BORRAR TODOS LOS DATOS ALMACENADOS

Cinco segundos después, la pantalla de lectura de salida indicó:

BORRADOS TODOS LOS DATOS ALMACENADOS

El mensaje desapareció, y apareció durante unos segundos su segunda orden:

BORRAR TODOS LOS PROGRAMAS

Contestación:

SE REQUIERE CONFIRMACIÓN A LA ULTIMA ORDEN

Paul, tan cansado que veía borrosas las letras del teclado, repitió:

BORRAR TODOS LOS PROGRAMAS

Estas cuatro palabras refulgieron en el fondo verde de las pantallas por espacio de casi medio minuto; a continuación, parpadearon varias veces y desaparecieron.

Tecleó las palabras «Black River» y pidió una lectura de salida, así como la impresión de todos los datos relacionados con la prueba.

La computadora no hizo nada.

A continuación tecleó las palabras «llave-cerradura» y pidió una lectura de salida y la completa impresión de toda la información de ese fichero.

Nada.

Ordenó que el ordenador ejecutase un análisis de su propio sistema y que desplegase sus circuitos en los tubos de rayos catódicos.

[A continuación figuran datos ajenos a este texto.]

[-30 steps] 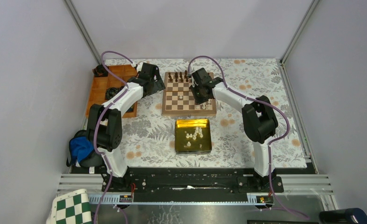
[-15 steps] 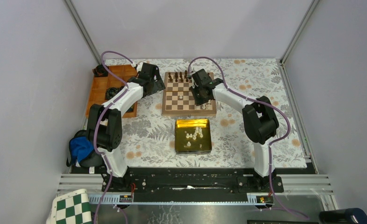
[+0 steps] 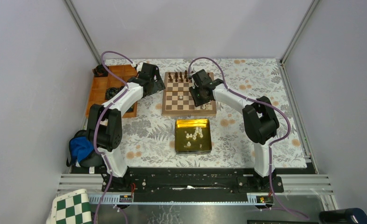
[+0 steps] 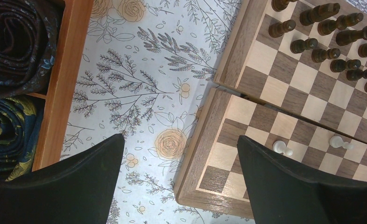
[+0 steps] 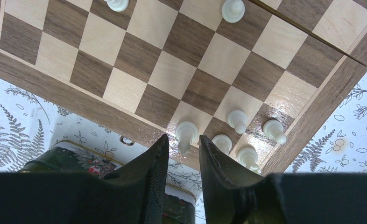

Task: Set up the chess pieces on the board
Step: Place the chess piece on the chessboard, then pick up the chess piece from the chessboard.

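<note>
At the near edge of the square wooden chessboard (image 5: 69, 97), the right gripper (image 5: 184, 144) holds its jaws narrowly parted around a small, glossy, turned cream-white chess piece (image 5: 187, 132) standing in the back row. The placement looks complete, and a straight lift should follow. The left gripper (image 4: 178, 140) hangs wide open beside the rim.

The left arm (image 3: 125, 95) rises from its base and leans toward 1 o'clock; the right arm (image 3: 233, 98) folds at the elbow and stretches toward 10 o'clock. The left claw (image 4: 180, 140) faces down with its fingers spread wide. The right claw (image 5: 184, 139) faces down too, its fingers parted by only a narrow gap.
</note>
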Robot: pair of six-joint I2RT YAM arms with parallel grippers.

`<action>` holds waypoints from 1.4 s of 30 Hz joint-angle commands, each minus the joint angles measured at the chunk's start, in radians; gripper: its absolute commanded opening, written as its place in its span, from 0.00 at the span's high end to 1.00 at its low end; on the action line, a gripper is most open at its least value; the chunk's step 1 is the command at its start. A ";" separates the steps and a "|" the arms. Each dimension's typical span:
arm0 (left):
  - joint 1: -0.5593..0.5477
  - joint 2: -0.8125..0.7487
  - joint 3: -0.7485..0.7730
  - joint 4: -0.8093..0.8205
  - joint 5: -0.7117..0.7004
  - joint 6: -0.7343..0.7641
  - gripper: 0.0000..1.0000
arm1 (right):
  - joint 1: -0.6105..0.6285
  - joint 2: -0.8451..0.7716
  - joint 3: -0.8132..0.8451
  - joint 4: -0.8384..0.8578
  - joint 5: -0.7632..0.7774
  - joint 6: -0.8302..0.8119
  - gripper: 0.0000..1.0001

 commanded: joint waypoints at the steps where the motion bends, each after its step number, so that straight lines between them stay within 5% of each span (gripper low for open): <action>1: 0.003 -0.030 -0.002 0.004 -0.004 -0.007 0.01 | 0.013 -0.069 0.035 0.006 -0.010 -0.008 0.63; 42: 0.004 -0.016 0.005 0.009 0.003 -0.001 0.01 | -0.066 0.256 0.393 -0.014 0.055 -0.037 0.59</action>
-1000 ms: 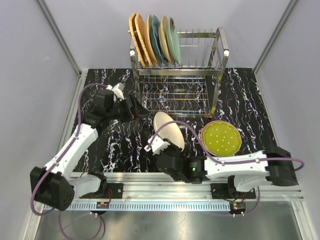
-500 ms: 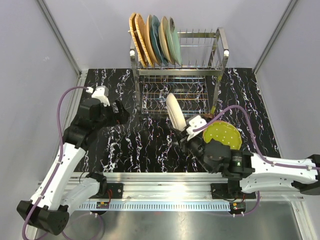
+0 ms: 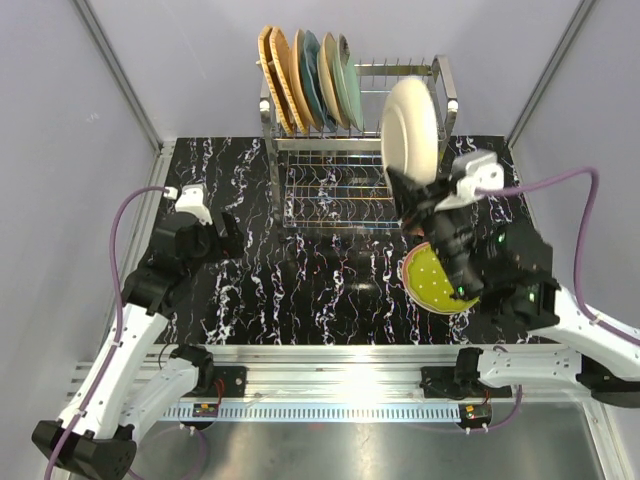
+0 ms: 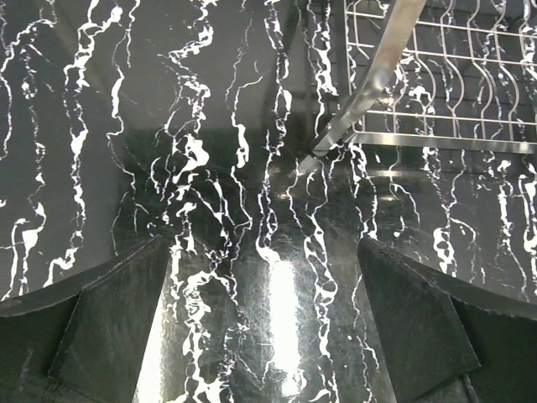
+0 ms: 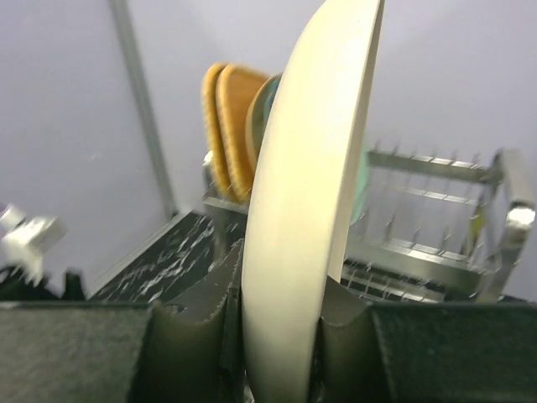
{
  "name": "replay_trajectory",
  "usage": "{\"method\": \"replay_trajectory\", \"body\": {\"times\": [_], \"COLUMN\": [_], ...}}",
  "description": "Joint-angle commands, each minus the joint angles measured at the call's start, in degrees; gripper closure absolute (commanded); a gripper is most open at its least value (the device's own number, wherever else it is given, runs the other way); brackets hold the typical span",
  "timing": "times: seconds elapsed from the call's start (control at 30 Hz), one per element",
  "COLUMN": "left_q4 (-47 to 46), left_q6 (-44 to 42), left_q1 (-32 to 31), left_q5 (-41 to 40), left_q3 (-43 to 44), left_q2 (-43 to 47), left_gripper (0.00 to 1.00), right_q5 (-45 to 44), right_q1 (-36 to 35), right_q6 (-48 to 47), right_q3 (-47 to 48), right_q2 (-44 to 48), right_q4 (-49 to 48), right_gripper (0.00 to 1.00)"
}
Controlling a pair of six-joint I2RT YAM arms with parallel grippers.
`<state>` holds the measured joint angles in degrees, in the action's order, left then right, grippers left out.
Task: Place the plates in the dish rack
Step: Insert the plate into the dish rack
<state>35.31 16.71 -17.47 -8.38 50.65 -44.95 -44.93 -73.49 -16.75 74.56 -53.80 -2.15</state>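
Note:
My right gripper (image 3: pixel 414 196) (image 5: pixel 281 340) is shut on the lower rim of a plain cream plate (image 3: pixel 410 128) (image 5: pixel 312 193). It holds the plate upright, on edge, in front of the right half of the dish rack (image 3: pixel 400 110) (image 5: pixel 440 214). Several plates (image 3: pixel 305 80) stand in the rack's upper left slots, the orange woven ones (image 5: pixel 228 117) farthest left. A yellow-green dotted plate (image 3: pixel 432 282) lies flat on the table, partly under my right arm. My left gripper (image 3: pixel 228 234) (image 4: pixel 264 336) hangs open over bare black marble, left of the rack.
The rack's lower grid shelf (image 3: pixel 345 190) (image 4: pixel 457 75) and front left leg (image 4: pixel 377 75) stand just ahead of the left gripper. Grey walls close the table on three sides. Empty tines (image 3: pixel 400 72) fill the rack's upper right.
The right arm has swung from the table's middle up and to the right, lifting the cream plate in front of the rack. The left arm has drawn back to the left, still open.

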Motion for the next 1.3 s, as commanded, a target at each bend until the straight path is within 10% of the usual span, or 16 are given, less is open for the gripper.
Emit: {"method": "replay_trajectory", "body": {"times": [0.0,0.47,1.27], "left_q4": [-2.79,-2.35,-1.74], "left_q6": [-1.33,-1.68,-1.68], "left_q1": [0.07,0.25,0.25], "left_q5": [-2.60,-4.10,-3.92], "left_q3": [-0.29,-0.47,-0.56], "left_q2": [1.44,1.09,-0.58], "left_gripper": [0.01,0.01,0.01], "right_q5": [6.68,30.31,35.61], "right_q1": [7.90,36.99,45.36], "right_q6": [-1.01,12.08,16.40], "right_q3": [8.12,33.70,37.67], "right_q2": [-4.28,-28.98,-44.63], "right_q4": [-0.49,6.00,6.64], "right_gripper": [0.84,0.87,0.87]}}
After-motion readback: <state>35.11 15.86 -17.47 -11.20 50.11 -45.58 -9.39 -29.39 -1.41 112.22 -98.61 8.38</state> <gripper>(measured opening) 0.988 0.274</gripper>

Los tubos nos mostraron nada.

Se reclinó en la silla y cerró los ojos.

Muchos años atrás, cuando estaba en el instituto, tuvo la ocasión de presenciar cómo un chico perdía un dedo en una carpintería; se lo cercenó en la sierra continua, un impresionante corte entre la segunda y la tercera falange. Durante dos o tres minutos, mientras quienes lo rodeaban se dejaban llevar por el pánico, el muchacho habló del muñón ensangrentado como de una mera curiosidad, y llegó incluso a bromear un poco; pero luego, cuando quienes le prestaban los primeros auxilios se contagiaron de su serenidad, comprendió repentinamente lo que había pasado, advirtió de pronto el dolor y lo que había perdido, y empezó a gritar y a llorar.

De un modo muy similar, dentro de Paul explotó el significado de la muerte de Mark, arremetió contra él con el equivalente emocional de un camión el estrellarse contra una pared de piedra. Paul se inclinó hacia delante y, por primera vez desde que encontró el patético cuerpo de su hijo en el congelador, consiguió llorar.

18.00

Cuando Sam bajó del coche, se quedó un momento contemplando su tienda.

—¿Qué pasa, papá? —quiso saber Jenny.

—Estaba pensando cuánto puedo pedir.

—¿Por la tienda? ¿Quieres venderla?

—Voy a venderla.

—Pero si… es toda tu vida.

—Voy a marcharme de Black River. No puedo quedarme aquí… cuando sé que, en el momento que yo quiera…, puedo abrir a esta gente con la frase…, que puedo manipularlos.

—Tú no serías capaz de manipularlos —replicó ella, a la vez que lo cogía por un brazo mientras Rya lo hacía por el otro.

—Pero está el hecho de que sé que puedo hacerlo, y una cosa así puede carcomer el alma de cualquiera, roer a una persona por dentro…

Con una a cada lado, subió la escalera del porche. Por primera vez en su vida, se sentía un anciano.